§ **DIRECTIONS FOR THIS TASK**:
After locating the line containing "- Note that", restate that line and each one after it exactly, through the last line of the material.

§ **PROVIDED DATA**:
*****

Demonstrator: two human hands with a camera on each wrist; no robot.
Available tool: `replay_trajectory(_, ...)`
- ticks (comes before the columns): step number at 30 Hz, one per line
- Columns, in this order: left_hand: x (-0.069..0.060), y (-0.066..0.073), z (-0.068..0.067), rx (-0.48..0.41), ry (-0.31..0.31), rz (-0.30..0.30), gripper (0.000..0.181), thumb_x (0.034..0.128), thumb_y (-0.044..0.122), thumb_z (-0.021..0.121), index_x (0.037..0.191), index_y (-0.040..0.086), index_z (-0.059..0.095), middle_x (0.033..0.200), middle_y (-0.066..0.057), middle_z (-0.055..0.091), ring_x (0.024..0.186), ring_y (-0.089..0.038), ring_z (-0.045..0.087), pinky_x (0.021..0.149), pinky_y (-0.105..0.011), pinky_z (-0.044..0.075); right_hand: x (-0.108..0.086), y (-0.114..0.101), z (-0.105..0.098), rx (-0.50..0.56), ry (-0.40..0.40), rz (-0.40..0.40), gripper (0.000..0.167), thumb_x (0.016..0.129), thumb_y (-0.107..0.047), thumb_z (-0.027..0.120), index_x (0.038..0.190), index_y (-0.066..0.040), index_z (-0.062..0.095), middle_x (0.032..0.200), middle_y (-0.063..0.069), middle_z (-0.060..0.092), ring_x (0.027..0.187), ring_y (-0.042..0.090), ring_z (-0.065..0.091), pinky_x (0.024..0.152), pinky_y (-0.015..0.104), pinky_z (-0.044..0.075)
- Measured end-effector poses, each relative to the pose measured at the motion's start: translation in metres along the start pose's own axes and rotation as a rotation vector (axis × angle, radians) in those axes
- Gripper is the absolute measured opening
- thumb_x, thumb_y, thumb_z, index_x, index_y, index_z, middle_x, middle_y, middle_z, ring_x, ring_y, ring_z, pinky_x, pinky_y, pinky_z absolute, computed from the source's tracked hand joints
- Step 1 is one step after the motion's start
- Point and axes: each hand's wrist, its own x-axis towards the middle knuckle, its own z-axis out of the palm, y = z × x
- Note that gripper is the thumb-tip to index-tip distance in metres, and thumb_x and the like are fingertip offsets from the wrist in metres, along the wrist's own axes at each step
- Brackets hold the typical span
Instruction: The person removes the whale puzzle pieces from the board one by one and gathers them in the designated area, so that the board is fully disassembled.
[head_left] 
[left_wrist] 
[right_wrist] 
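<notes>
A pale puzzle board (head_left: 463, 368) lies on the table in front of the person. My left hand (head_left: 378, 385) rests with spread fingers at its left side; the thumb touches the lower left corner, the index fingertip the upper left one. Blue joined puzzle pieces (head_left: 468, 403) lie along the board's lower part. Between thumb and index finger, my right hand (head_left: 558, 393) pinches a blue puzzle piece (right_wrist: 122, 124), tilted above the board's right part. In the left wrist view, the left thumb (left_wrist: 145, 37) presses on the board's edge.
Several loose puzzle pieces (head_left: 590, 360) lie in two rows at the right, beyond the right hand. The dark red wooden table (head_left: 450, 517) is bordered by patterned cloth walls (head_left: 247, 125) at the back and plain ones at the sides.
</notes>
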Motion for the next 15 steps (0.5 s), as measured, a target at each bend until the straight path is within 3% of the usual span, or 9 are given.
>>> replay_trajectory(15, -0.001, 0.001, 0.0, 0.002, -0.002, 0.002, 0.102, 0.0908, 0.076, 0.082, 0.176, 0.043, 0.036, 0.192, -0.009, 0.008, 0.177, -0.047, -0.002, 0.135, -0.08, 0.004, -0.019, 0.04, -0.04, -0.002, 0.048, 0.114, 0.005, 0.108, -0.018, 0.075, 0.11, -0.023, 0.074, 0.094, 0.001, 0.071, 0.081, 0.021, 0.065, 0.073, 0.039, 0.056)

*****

§ **ANSWER TO THE PROBLEM**:
- Note that gripper is the thumb-tip to index-tip distance in metres, and thumb_x and the like are fingertip offsets from the wrist in metres, along the wrist's own axes at each step
- Brackets hold the typical span
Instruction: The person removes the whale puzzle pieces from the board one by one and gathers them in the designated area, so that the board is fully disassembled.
[head_left] 
[left_wrist] 
[right_wrist] 
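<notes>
A pale puzzle board (head_left: 463, 368) lies on the table in front of the person. My left hand (head_left: 378, 385) rests with spread fingers at its left side; the thumb touches the lower left corner, the index fingertip the upper left one. Blue joined puzzle pieces (head_left: 468, 403) lie along the board's lower part. Between thumb and index finger, my right hand (head_left: 558, 393) pinches a blue puzzle piece (right_wrist: 122, 124), tilted above the board's right part. In the left wrist view, the left thumb (left_wrist: 145, 37) presses on the board's edge.
Several loose puzzle pieces (head_left: 590, 360) lie in two rows at the right, beyond the right hand. The dark red wooden table (head_left: 450, 517) is bordered by patterned cloth walls (head_left: 247, 125) at the back and plain ones at the sides.
</notes>
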Motion for the next 15 steps (0.5 s), as measured, a target at each bend until the straight path is within 3% of the usual span, or 9 are given.
>>> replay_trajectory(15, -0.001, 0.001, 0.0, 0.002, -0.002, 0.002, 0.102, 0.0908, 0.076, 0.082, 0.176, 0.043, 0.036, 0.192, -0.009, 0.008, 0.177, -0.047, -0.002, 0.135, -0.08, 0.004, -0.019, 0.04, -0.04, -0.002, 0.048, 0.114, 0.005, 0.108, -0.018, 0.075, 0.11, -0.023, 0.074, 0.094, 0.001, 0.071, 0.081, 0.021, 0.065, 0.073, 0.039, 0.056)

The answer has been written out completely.